*** Opening of Data section ***

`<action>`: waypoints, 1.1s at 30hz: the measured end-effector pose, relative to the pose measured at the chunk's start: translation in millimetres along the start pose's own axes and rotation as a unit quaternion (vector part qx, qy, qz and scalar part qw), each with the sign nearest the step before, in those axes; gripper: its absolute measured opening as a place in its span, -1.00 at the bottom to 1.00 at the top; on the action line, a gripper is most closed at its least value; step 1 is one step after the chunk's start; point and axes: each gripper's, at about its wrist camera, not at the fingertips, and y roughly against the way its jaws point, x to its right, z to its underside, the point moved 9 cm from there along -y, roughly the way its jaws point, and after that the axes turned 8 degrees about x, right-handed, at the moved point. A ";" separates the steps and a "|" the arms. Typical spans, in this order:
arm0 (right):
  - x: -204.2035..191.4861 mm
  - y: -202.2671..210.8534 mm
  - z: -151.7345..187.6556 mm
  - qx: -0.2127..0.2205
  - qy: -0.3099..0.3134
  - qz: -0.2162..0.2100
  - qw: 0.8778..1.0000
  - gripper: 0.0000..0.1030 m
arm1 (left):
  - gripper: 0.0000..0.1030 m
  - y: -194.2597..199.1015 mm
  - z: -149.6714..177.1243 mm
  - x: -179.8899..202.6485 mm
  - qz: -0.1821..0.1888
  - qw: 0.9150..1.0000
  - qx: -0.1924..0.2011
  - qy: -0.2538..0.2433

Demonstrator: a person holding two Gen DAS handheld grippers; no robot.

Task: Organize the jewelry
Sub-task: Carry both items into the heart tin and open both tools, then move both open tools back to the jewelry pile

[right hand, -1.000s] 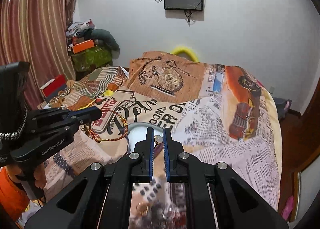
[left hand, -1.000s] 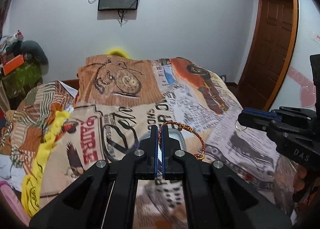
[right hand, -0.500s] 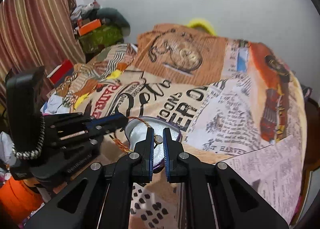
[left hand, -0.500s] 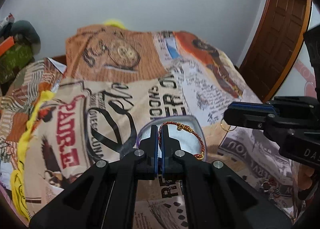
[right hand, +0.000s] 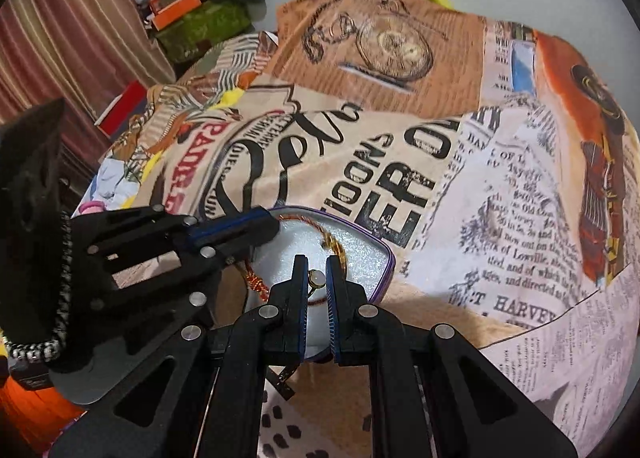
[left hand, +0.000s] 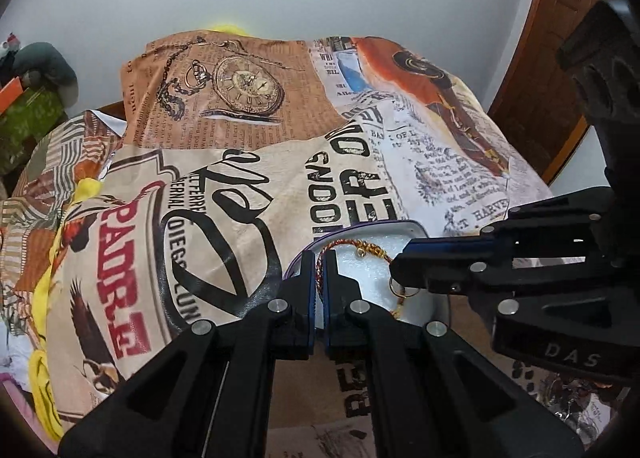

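Observation:
My left gripper [left hand: 320,264] is shut on a red-and-gold braided bracelet [left hand: 360,246], which hangs over a white-lined, purple-rimmed tray [left hand: 400,223] on the bed. My right gripper [right hand: 317,270] is shut on a gold ring with a pale stone [right hand: 316,280] and holds it just above the same tray [right hand: 386,254]. The ring [left hand: 400,290] also shows in the left wrist view under the right gripper's tips. In the right wrist view the left gripper [right hand: 272,226] reaches over the tray's left edge with the bracelet [right hand: 334,244] draped below it.
The tray lies on a printed newspaper-pattern bedspread [left hand: 240,178]. More loose jewelry [left hand: 568,398] lies at the near right. A wooden door [left hand: 560,38] stands at the right, clutter and boxes [right hand: 188,14] at the left by a striped curtain.
Both grippers have moved forward and down over the tray, and closer together. Each keeps its hold: left on the bracelet, right on the ring.

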 end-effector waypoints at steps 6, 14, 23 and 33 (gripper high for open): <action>-0.2 -8.1 5.4 -0.020 -0.004 -0.009 1.000 -0.85 | -0.98 1.8 3.2 -2.8 -0.006 1.000 -0.006 -0.007; -1.7 -13.2 8.3 -0.037 0.011 0.004 0.999 -0.82 | -0.92 18.8 1.7 -11.2 -0.024 1.000 0.004 -0.005; 0.8 6.8 6.6 -0.017 -0.002 0.017 1.000 -0.58 | -0.75 47.1 3.6 -11.0 -0.025 1.000 0.011 -0.012; -0.5 60.3 8.5 0.032 0.005 0.062 0.998 -0.19 | -0.40 86.7 7.3 0.3 -0.023 0.999 0.024 -0.015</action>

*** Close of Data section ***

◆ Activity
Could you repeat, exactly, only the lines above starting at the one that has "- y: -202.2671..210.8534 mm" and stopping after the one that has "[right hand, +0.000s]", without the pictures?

◆ Your solution
  - y: -202.2671..210.8534 mm
  - z: -151.7345..187.6556 mm
  - qx: -0.2127..0.2205
  - qy: -0.3099..0.3134
  - qz: -0.2162..0.2100
  - qw: 0.8778..1.0000
  - gripper: 0.0000..0.1030 m
arm1 (left):
  - gripper: 0.0000..0.1030 m
  - y: -194.2597..199.1015 mm
  - z: -149.6714..177.1243 mm
  - x: -179.8899..202.6485 mm
  - qz: -0.1821..0.1888
  - qw: 0.9150..1.0000
  - qx: -0.1924..0.2011
  - qy: -0.2538..0.2433

Demonstrator: a person holding two Gen DAS handheld grippers; no robot.

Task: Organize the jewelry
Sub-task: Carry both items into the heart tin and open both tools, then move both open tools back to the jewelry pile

[right hand, -1.000s] 
[left hand, -1.000s] 
[right hand, -0.500s] 
[left hand, -0.500s] 
[right hand, +0.000s] 

The exercise requires nothing else.